9. Bölüm

8.2K 264 216
                                    

Gökçe Kılınçer - Bir Başka Sevgiliyi

Arya Çakır...

Tırnaklarımı kemirirken İbrahim Hoca'nın odasının önünde volta atıyordum. Ateş'le Eren yaklaşık on beş dakikadır oradalardı ve İbrahim Hoca'nın onlara ne dediği hakkında en ufak bir fikrim yoktu. Ders zili çoktan çalmış, öğretmenler sınıflarına girip ders anlatmaya başlamışlardı fakat ben derse girmek yerine Ateş'i beklemeyi tercih etmiştim.

Sonunda yorulduğumu hissettiğimde nöbetçi öğrencinin masasının üzerine oturdum. Bugün nöbetçi olan kız dokuzlardan tanımadığım bir kızdı. Kız telefonunu kurcalarken beni umursamıyordu.

Sonunda müdürün kapısı açıldığında hızla masadan kalktım. Eren hızla odadan çıkıp merdivenlere yöneldi. Kısa süreliğine göz göze gelmiştik fakat bu bir saniye falan sürmüştü.

Eren merdivenleri ikişer ikişer çıkarken Ateş çıktı müdürün odasından. Kapıyı arkasından kapatırken yanına gittim.

"Ne oldu? Ne dedi İbrahim Hoca? Kızdı mı? Tutanak mı tuttu yoksa? Ay yoksa okuldan mı atıldınız? Ne dedi Ateş söylesene!" Nefes almadan sorularımı peş peşe sıraladığımda Ateş başını geriye atıp güçlü bir kahkaha attı.

Sonunda iki elini yanaklarıma koyarken gözlerime baktı. Boylarımız arasında yaklaşık on üç santimetre falan olduğu için biraz eğilip boylarımızı neredeyse eşitledi.

"Biraz sakin olur musun?" diyerek gülümsedi. "İbrahim Hoca tabii ki kızdı fakat ilk defa böyle bir şey yaşadığımız için sadece uyardı. Bu kadar."

Ben, "İyi bari," derken sağ elinin başparmağıyla yanağımı okşamaya başladı.

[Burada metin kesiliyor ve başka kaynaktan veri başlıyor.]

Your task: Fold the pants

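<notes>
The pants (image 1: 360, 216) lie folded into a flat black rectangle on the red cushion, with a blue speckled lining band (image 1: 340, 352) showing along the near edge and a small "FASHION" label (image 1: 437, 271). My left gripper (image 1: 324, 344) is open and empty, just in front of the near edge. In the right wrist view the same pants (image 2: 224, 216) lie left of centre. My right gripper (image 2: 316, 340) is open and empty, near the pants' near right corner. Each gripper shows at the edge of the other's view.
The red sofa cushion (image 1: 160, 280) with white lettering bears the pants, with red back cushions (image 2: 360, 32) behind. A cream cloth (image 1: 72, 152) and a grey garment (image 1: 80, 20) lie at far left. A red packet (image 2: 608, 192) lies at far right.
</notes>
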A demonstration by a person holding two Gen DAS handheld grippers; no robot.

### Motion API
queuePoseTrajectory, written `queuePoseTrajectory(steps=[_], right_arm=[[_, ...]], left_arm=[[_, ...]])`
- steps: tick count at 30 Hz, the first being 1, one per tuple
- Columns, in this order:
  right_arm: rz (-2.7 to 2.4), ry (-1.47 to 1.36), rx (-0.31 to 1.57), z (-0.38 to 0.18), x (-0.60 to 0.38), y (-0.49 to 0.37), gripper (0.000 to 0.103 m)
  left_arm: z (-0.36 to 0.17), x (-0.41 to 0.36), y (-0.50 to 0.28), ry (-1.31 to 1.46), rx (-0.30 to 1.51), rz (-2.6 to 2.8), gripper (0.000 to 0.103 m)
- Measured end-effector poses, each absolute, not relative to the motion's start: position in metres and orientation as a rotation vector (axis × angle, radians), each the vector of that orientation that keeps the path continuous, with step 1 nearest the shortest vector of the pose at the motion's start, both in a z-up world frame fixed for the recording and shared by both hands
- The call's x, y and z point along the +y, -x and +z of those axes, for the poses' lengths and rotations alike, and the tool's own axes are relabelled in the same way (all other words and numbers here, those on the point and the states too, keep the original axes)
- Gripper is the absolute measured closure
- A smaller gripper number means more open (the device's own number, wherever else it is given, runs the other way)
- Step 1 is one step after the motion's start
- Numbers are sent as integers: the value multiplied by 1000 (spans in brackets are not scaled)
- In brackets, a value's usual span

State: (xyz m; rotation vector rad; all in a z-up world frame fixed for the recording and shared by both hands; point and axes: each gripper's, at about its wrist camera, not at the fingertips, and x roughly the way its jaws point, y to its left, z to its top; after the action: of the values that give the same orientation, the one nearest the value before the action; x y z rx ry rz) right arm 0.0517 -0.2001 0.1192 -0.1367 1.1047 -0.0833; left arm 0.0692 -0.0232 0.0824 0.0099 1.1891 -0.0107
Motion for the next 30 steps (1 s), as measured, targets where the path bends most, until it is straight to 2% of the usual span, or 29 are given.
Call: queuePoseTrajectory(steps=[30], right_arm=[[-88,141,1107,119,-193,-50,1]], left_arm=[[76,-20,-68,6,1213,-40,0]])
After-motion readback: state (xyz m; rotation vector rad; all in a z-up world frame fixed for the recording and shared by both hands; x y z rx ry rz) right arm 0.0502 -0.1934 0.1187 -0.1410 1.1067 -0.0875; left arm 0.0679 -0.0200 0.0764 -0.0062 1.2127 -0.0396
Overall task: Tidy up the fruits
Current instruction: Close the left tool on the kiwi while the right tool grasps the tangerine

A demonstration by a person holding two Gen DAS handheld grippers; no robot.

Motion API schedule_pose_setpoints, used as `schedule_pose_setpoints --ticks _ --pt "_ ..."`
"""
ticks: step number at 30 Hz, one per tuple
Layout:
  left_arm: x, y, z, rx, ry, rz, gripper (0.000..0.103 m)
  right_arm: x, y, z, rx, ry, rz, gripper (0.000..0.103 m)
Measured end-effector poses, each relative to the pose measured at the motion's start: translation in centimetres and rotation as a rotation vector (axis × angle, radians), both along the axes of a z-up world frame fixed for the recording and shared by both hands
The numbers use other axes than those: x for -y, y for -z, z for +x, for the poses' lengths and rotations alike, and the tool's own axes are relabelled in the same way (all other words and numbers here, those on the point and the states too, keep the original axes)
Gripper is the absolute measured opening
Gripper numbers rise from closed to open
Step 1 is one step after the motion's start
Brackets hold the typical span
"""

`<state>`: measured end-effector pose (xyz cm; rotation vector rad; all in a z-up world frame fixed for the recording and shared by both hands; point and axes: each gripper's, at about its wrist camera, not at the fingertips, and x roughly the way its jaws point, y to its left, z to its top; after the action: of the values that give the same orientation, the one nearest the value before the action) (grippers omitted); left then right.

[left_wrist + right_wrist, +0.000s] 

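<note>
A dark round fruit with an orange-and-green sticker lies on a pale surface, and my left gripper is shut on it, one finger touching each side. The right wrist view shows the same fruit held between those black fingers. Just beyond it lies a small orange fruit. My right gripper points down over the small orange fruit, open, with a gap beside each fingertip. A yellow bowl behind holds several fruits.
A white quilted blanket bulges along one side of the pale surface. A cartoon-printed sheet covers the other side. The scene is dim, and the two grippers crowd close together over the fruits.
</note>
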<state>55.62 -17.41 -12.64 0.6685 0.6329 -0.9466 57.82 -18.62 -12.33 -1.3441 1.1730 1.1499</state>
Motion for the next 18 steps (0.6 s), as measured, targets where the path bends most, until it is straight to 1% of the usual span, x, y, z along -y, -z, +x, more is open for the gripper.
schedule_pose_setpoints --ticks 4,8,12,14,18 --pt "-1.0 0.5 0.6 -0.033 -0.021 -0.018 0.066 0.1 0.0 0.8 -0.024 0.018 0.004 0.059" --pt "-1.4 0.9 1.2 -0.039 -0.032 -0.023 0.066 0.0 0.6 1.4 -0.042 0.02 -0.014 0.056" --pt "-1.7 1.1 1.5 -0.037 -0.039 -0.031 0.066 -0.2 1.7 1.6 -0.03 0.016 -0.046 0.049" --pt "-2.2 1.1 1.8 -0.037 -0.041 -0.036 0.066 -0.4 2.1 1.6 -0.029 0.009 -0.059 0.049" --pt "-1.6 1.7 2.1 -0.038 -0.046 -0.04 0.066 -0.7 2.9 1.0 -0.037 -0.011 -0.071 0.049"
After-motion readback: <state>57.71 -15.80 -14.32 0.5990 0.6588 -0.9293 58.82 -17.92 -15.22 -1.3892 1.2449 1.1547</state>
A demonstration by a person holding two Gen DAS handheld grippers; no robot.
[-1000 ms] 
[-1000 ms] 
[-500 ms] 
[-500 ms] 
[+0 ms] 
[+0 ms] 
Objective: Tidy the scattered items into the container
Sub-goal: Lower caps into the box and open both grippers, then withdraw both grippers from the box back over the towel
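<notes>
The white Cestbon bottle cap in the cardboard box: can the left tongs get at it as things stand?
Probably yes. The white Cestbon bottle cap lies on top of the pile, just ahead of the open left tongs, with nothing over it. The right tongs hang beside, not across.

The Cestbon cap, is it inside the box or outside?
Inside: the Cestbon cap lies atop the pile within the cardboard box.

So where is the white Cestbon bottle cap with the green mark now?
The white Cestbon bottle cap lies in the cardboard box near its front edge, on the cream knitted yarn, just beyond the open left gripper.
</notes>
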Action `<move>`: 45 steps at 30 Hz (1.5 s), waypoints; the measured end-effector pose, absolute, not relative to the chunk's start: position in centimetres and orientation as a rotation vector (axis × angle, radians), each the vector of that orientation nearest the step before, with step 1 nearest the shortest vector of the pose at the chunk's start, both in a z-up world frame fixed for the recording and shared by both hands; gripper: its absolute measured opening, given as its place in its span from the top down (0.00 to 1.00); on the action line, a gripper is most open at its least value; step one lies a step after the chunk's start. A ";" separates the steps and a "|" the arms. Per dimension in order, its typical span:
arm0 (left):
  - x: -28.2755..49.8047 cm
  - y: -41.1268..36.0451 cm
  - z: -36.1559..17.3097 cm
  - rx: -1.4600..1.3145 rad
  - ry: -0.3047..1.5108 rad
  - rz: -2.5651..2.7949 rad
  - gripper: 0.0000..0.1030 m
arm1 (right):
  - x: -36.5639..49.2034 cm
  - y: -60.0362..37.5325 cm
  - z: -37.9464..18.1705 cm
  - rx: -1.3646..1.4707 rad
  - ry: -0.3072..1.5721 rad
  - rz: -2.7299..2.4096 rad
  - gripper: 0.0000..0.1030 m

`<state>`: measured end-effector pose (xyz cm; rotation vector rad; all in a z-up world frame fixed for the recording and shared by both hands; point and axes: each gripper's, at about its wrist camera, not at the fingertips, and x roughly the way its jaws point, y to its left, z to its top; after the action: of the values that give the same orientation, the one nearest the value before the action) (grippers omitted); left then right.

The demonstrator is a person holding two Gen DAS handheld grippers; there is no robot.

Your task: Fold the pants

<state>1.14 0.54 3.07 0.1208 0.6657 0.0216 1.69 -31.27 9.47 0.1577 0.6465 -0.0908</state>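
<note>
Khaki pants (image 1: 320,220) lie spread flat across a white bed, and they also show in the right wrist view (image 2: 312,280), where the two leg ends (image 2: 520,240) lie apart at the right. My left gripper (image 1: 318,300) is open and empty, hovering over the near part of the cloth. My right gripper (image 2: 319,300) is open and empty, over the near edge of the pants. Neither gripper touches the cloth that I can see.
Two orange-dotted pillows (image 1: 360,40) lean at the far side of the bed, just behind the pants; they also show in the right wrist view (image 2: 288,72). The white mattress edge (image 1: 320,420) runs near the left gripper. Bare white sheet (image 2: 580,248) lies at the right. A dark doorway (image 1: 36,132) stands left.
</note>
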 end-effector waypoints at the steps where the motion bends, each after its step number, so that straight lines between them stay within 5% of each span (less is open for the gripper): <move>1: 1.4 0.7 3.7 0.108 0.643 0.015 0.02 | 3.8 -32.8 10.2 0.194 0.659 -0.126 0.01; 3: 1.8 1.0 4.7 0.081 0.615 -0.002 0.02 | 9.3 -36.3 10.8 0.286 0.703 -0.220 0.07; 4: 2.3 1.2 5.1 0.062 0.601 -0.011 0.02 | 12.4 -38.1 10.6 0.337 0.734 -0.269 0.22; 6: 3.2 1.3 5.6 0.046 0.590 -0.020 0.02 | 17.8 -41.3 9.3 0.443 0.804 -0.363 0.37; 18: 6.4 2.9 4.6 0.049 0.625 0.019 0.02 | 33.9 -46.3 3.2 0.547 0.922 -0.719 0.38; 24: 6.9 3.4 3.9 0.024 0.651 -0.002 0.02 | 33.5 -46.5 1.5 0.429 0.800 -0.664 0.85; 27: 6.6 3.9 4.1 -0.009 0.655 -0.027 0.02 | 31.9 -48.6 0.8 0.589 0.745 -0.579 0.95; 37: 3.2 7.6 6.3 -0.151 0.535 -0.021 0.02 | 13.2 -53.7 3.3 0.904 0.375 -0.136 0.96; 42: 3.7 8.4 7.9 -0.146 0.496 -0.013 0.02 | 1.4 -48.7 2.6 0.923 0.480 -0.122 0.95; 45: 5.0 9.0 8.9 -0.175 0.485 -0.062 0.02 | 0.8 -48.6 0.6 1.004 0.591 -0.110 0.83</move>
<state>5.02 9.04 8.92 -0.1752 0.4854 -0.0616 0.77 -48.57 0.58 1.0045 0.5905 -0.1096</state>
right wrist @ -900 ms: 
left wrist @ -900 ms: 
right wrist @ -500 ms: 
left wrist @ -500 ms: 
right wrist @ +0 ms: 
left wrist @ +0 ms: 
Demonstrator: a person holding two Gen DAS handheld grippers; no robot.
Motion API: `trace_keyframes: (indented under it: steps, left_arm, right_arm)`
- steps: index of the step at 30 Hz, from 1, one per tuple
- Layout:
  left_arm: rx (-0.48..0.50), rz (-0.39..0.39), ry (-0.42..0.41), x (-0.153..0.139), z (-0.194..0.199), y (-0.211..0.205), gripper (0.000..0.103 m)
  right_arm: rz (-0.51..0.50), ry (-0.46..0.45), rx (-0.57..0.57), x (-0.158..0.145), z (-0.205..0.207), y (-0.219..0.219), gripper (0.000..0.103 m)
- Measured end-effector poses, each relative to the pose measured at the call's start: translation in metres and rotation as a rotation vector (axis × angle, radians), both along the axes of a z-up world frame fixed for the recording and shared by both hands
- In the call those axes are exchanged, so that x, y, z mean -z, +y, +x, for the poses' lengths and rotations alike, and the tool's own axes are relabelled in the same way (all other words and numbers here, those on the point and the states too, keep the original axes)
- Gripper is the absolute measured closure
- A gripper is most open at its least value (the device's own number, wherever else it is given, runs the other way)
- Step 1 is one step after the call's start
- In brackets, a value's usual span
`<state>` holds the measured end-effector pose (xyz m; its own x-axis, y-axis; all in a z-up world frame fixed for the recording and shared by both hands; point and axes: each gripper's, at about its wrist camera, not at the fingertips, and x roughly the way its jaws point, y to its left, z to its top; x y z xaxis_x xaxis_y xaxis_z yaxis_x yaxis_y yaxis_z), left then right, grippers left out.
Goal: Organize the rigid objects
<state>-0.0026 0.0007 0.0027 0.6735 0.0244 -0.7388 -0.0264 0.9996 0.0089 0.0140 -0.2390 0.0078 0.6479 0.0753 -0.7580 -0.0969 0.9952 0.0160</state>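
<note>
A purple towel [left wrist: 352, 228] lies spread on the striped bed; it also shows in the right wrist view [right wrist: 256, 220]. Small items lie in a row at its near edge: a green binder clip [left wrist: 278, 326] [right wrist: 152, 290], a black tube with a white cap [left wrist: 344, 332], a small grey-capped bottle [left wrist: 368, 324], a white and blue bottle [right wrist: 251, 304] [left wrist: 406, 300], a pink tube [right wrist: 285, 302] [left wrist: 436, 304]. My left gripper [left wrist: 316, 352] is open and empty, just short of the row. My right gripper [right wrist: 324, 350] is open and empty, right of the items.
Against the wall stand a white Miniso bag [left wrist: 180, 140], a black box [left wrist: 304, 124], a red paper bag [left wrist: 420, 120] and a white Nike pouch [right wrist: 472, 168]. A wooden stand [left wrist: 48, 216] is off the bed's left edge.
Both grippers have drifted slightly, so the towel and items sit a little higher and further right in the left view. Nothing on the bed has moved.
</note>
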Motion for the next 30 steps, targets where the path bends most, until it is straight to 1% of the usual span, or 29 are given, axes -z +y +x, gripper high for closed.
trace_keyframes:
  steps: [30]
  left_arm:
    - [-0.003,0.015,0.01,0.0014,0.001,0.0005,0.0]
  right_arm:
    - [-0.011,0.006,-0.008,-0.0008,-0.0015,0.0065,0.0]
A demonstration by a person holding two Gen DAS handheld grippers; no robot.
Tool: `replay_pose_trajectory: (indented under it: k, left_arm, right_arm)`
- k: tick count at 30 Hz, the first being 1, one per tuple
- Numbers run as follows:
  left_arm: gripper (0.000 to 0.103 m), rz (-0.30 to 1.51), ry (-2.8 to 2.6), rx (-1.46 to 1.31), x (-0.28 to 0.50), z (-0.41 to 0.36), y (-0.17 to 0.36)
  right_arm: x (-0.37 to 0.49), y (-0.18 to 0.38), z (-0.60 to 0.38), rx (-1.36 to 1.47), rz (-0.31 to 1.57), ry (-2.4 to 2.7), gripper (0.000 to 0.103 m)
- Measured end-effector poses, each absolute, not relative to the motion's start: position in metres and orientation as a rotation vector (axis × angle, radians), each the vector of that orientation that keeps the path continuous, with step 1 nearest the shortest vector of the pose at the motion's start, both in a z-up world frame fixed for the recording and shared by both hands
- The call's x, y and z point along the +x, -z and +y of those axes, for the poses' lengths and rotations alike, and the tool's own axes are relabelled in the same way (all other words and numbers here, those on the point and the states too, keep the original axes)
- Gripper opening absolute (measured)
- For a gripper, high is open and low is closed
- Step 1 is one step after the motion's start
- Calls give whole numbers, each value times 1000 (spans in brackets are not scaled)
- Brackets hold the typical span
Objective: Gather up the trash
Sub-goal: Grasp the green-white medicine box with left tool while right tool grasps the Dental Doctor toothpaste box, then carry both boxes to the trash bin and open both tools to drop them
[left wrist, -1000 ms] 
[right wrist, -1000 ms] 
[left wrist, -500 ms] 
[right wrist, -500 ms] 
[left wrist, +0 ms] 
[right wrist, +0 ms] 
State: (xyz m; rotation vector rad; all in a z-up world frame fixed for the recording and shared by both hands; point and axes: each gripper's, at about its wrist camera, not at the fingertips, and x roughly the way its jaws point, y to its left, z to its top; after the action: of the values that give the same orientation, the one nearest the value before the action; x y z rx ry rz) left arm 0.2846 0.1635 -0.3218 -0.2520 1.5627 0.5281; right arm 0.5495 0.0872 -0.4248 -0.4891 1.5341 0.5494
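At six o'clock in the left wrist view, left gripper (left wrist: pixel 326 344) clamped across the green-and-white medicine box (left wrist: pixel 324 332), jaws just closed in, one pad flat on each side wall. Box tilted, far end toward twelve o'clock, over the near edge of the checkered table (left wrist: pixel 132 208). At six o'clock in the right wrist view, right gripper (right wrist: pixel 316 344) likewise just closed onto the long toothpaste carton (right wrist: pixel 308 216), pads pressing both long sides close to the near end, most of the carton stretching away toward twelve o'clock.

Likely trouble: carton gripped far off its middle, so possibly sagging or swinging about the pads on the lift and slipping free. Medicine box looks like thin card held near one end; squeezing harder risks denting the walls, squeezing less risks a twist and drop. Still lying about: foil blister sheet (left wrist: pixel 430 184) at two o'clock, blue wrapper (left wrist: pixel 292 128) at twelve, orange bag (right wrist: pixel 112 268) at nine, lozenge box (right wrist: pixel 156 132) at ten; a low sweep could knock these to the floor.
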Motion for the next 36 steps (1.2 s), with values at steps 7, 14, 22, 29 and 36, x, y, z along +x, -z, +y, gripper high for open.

"Şu arkandaki kız olmasa dudağına yapışırdım, biliyorsun değil mi?" Başımı çevirip arkama bakmak istedim fakat yapmadım, çünkü kıza bakarken onun hakkında konuştuğumuzu anlayacaktı. Ve bunu kesinlikle istemiyordum.

"Başka sefere artık," diyerek sinsice gülümseyip göz kırptım. Ateş hafifçe gülmüştü.

"Gel, sınıfa gidelim," dedi elimden tutarken. Tam beni merdivenlere yönlendirecekti ki diğer elimi elinin üzerine koyup onu durdurdum.

"Gitmesek?" dedim soru sorar gibi.

Hafifçe gülümseyerek, "Okulu asalım diyorsun yani?" dediğinde hevesle başımı salladım.

"Bekle burada, çantamı kapıp geliyorum." Ateş elimi bırakıp merdivenlere yöneldiğinde tekrar nöbetçi öğrencinin masasına oturdum.

Yaklaşık üç dakika sonra Ateş hızlı hızlı merdivenlerden inerek yanıma geldiğinde ayağa kalktım. Ateş bir kolunu omzuma atıp saçımdan öperken kapıya doğru yürümeye başlamıştık. Şu an öyle mutluydum ki...

Ateş'in arabasına bindiğimizde Ateş bana dönüp, "Nereye gidelim prensesim?" dedi. Bir süre düşündükten sonra gözlerim parlayarak Ateş'e döndüm. "Alışveriş merkezine gidelim mi?"

"Hayır, bana bu işkenceyi yapma," dedi yalvarır gibi. Ona en tatlı hâlimle bakmaya başladığımda bir süre durduktan sonra, "Tamam ya, tamam," dedi. "Bakma şöyle." Ellerimi sevinçle çırptıktan sonra yanağından sulu bir şekilde öptüm. Ateş arabayı çalıştırdığında, "Dur dur!" dedim aceleyle.

"Ne oldu?"

"Ben sürebilir miyim?" dedim. "Hem benim nasıl araba kullandığımı görmüş olursun. Olmaz mı?" Ateş gülümseyerek kafasını aşağı yukarı salladığında kapıyı açıp arabadan indim. Ateş de peşimden inmişti.